Half an hour before opening, futures on the CAC 40 index were down 0.3%, while those on the Nasdaq 100 were up 0.3%, pointing to an uncertain start to the session.
US President-elect Donald Trump announced last night on his social media site Truth that he intended to increase tariffs on products from China, Canada and Mexico.
In detail, the New York businessman intends to impose an additional 25% tax on Canadian and Mexican products imported into the USA, while Chinese goods would be subject to an additional 10% tariff.
From an analyst's point of view, these announcements confirm that the trade issue is indeed at the top of the new American president's political agenda.
The fact that he is threatening to impose additional tariffs as soon as he is elected confirms our view that Trump will activate the tariff lever much faster than he did during his first term in office", warn the teams at Capital Economics.
The problem is that tariffs on imported products would inflate the price of imported goods for American consumers, just as inflation is starting to ease in the United States.
This is all the more true given that developments on US stock markets over the past few weeks have shown that investors are concerned about the price consequences of any trade turbulence, and their impact on the Fed's current monetary easing policy.
In Asia, Chinese markets were slightly affected by Trump's message, with the CSI 300 index of China's leading companies losing 0.2%.
European markets also suffered, but without posting too heavy losses, with the Euro STOXX 50 limiting its losses to 0.5% at midday.
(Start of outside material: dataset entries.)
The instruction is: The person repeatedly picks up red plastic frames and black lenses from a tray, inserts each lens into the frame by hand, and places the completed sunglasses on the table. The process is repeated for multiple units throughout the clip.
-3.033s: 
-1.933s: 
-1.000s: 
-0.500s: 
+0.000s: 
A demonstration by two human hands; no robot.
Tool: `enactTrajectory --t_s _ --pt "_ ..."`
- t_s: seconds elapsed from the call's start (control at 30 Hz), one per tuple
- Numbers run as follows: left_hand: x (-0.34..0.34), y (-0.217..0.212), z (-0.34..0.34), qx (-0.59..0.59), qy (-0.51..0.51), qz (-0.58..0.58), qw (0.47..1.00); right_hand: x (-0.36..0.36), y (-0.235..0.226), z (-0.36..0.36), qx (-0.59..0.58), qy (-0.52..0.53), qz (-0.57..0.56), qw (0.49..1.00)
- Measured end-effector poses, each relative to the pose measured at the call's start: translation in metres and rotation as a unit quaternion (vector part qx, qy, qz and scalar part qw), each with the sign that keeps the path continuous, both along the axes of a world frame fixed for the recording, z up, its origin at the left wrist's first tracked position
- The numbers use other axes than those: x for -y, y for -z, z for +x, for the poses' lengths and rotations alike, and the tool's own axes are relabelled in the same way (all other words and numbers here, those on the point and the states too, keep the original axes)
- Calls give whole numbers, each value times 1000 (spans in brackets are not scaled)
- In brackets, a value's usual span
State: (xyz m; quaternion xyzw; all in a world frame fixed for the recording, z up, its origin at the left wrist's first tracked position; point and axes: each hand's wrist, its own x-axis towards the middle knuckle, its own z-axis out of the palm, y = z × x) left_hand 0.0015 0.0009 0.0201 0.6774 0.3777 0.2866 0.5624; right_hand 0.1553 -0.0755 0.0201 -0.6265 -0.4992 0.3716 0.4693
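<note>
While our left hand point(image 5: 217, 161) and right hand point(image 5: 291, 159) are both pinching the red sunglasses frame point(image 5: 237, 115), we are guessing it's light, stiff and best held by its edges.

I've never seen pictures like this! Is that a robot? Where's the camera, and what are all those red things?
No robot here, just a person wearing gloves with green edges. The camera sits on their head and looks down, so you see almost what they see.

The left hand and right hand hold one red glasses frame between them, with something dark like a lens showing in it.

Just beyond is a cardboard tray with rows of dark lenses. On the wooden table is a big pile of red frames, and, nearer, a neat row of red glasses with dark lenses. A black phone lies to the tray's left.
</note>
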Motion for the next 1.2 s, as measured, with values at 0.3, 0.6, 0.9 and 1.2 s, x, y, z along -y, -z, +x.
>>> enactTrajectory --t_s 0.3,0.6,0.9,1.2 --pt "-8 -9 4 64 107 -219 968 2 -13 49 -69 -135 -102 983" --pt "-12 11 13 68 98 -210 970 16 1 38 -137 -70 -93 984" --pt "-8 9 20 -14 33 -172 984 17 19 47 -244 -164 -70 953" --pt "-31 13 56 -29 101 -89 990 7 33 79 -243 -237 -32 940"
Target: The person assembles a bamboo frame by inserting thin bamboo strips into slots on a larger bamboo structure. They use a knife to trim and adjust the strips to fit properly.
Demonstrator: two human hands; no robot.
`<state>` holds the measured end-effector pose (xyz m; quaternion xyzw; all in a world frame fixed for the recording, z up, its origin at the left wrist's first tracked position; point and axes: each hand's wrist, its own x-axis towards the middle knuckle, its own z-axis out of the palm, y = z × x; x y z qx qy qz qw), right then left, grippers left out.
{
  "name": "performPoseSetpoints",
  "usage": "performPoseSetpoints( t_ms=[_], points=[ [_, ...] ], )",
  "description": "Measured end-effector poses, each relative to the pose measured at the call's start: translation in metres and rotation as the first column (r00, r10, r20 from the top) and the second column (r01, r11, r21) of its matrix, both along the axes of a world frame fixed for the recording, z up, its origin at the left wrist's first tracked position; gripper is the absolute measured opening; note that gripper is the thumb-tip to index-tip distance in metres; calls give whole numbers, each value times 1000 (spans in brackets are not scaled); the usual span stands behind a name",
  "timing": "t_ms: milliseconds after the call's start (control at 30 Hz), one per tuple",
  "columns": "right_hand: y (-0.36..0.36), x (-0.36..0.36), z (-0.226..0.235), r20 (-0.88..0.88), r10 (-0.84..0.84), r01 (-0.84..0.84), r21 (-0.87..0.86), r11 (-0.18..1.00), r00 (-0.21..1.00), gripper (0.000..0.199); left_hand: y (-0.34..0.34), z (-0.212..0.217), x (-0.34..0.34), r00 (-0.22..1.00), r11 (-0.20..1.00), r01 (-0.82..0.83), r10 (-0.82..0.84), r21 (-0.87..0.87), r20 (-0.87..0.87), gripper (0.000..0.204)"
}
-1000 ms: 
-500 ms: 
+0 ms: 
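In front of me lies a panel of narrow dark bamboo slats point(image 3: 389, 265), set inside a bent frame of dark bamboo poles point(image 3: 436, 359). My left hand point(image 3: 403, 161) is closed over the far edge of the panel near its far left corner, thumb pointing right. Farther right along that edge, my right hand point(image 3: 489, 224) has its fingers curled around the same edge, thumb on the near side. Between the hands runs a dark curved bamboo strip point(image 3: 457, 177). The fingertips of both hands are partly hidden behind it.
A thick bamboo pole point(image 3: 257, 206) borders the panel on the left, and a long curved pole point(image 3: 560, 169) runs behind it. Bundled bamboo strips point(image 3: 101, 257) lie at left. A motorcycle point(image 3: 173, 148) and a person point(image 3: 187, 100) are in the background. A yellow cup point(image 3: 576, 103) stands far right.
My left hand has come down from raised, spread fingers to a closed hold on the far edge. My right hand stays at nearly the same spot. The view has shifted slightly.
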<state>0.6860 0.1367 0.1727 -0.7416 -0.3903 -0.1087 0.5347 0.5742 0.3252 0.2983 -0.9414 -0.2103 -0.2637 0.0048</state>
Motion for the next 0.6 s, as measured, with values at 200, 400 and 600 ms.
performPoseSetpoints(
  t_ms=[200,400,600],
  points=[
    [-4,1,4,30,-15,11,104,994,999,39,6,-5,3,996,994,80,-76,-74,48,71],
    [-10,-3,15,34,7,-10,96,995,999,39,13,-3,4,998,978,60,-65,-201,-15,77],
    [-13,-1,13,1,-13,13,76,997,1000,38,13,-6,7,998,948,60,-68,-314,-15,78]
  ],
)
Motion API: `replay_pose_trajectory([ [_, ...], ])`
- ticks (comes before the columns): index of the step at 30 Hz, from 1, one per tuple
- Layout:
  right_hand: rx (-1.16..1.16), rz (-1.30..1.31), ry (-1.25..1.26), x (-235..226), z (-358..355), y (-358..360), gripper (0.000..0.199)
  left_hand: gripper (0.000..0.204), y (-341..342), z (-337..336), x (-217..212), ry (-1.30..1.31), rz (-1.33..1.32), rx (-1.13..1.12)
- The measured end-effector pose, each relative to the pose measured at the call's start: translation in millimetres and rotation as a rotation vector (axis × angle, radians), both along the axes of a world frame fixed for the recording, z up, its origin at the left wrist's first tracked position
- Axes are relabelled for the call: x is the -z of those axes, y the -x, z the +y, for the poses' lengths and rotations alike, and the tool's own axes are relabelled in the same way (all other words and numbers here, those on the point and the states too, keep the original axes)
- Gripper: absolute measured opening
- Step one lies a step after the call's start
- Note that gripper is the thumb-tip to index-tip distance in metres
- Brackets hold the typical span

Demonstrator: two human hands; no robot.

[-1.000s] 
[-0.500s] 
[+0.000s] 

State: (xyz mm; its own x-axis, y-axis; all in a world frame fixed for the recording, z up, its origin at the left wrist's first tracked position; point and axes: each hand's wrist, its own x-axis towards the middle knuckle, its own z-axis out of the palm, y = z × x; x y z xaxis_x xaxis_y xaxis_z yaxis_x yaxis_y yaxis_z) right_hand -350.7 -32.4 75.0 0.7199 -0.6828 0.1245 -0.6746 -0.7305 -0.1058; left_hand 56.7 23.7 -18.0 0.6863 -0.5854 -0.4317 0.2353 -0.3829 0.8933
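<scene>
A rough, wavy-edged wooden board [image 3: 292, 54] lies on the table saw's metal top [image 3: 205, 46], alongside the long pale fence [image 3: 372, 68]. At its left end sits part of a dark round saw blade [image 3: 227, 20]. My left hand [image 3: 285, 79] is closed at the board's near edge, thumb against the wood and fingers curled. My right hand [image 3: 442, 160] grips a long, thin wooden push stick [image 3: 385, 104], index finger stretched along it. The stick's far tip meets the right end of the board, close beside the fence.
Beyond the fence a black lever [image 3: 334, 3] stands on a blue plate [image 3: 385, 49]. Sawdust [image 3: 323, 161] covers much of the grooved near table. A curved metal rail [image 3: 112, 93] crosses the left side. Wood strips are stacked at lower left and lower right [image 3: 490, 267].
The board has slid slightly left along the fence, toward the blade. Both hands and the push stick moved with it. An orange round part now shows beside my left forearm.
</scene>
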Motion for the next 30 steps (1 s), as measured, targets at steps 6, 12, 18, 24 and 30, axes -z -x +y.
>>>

However, certain European sectors with strong international exposure, such as the automotive, aeronautics and basic materials industries, could well suffer in the weeks ahead.
On the whole, Trump's decision is not provoking a global movement of risk aversion or a return of investors to less risky assets, notably government bonds.
The yield on 10-year Treasuries, the benchmark rate in the United States, remains relatively stable at around 4.29%, around its lowest levels in a month.